* ACTION ITEM
Scan the entries below for the word "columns" and copy every line where it turns up.

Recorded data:
_ _ _ _ _ _ _
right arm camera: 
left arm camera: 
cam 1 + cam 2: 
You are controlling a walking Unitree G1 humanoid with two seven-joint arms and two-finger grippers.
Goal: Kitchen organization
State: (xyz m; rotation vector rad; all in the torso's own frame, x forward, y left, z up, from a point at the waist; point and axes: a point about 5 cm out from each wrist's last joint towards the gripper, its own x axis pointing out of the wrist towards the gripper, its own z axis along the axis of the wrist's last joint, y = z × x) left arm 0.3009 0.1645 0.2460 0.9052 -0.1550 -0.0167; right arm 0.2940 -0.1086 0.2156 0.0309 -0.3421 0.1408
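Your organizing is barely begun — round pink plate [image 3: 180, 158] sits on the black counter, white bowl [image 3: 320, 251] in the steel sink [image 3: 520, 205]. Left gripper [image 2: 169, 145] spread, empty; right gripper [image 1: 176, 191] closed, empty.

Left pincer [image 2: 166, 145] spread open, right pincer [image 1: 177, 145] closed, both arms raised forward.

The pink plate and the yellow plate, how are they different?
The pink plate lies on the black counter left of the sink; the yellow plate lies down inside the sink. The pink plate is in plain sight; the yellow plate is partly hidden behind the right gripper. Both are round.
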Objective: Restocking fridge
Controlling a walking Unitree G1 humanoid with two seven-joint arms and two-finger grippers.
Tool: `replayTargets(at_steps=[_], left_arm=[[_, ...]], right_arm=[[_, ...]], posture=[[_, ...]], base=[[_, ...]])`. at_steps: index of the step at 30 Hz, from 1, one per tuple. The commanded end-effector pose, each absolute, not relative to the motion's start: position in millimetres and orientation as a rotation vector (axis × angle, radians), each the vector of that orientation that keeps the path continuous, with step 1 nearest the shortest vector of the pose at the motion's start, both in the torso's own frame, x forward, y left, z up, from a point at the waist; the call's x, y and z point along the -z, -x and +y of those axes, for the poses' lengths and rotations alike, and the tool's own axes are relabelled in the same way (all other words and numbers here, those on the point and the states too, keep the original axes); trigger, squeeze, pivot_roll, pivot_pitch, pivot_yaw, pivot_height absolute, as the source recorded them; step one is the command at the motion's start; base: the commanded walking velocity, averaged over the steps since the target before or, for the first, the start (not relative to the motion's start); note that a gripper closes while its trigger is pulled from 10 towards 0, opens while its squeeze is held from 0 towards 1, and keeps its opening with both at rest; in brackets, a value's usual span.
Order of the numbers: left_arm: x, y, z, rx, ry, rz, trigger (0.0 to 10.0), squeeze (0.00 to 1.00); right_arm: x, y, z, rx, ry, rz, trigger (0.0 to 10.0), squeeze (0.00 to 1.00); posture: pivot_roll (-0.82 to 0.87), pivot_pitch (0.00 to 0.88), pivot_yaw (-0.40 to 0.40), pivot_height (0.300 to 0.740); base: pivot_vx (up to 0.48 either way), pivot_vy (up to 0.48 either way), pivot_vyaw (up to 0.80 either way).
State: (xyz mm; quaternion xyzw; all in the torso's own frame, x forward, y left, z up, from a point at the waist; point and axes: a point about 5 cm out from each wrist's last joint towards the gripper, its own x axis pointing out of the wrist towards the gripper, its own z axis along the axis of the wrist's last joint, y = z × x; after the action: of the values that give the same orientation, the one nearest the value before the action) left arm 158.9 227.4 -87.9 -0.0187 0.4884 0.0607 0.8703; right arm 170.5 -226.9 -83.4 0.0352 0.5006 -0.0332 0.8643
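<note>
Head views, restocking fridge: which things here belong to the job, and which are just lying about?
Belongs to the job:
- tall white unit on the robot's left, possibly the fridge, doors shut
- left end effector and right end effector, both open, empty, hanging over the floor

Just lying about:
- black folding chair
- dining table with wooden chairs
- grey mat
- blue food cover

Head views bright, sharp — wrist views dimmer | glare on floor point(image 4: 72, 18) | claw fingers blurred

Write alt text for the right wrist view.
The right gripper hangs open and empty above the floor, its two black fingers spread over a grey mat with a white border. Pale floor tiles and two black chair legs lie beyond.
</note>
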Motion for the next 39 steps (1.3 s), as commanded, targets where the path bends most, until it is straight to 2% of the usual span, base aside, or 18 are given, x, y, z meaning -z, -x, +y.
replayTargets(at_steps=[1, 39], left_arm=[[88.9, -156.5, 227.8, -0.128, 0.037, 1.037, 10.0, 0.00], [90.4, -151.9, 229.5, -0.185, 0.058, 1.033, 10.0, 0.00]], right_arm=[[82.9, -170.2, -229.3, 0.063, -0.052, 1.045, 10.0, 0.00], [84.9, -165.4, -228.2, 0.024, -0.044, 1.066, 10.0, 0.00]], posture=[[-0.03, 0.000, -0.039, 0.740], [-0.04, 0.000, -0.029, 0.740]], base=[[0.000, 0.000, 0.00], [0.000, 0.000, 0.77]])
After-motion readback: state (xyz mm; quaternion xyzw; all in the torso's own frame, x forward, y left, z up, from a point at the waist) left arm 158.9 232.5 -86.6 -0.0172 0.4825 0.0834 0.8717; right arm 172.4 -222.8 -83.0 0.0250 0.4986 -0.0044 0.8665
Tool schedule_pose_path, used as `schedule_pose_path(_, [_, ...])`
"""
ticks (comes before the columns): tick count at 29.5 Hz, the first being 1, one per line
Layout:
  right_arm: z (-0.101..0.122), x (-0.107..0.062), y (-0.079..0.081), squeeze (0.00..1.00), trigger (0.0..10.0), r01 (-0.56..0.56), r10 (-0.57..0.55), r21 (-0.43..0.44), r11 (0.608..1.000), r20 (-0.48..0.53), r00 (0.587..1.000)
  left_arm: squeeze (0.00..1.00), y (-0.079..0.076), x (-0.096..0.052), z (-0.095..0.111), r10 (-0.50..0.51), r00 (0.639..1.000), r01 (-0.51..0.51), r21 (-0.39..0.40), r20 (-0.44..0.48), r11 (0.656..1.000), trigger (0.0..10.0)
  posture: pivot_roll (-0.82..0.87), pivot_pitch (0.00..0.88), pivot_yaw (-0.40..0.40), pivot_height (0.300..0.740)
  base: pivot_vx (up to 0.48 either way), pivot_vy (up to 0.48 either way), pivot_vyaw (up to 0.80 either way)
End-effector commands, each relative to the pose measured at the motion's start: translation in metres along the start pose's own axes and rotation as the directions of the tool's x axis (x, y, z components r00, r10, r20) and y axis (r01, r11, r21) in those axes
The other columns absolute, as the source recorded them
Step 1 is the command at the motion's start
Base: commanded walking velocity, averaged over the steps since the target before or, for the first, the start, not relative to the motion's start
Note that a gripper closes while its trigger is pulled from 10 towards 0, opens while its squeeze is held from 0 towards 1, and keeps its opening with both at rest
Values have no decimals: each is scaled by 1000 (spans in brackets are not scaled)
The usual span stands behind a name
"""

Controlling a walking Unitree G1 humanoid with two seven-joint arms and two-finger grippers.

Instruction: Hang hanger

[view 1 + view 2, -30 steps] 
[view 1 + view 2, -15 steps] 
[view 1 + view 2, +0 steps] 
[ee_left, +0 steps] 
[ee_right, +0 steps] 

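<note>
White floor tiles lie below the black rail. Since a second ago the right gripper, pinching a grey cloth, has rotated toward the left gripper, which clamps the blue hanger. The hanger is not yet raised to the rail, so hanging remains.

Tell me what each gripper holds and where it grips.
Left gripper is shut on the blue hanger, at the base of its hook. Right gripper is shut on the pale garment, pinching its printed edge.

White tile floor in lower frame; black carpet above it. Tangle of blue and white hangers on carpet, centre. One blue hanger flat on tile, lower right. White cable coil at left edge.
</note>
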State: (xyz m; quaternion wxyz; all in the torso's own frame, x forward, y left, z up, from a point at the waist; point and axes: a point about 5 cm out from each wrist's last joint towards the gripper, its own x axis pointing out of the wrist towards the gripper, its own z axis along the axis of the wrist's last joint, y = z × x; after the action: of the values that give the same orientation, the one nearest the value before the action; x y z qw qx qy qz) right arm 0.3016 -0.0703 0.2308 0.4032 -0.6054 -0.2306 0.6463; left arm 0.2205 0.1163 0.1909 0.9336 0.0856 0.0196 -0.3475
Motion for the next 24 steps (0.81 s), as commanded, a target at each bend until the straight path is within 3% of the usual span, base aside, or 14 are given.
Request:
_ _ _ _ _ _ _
* YOUR SOLUTION
ticks (comes before the columns): tick count at 29.5 Hz, the first being 1, one per line
The other columns absolute, as the source recorded them

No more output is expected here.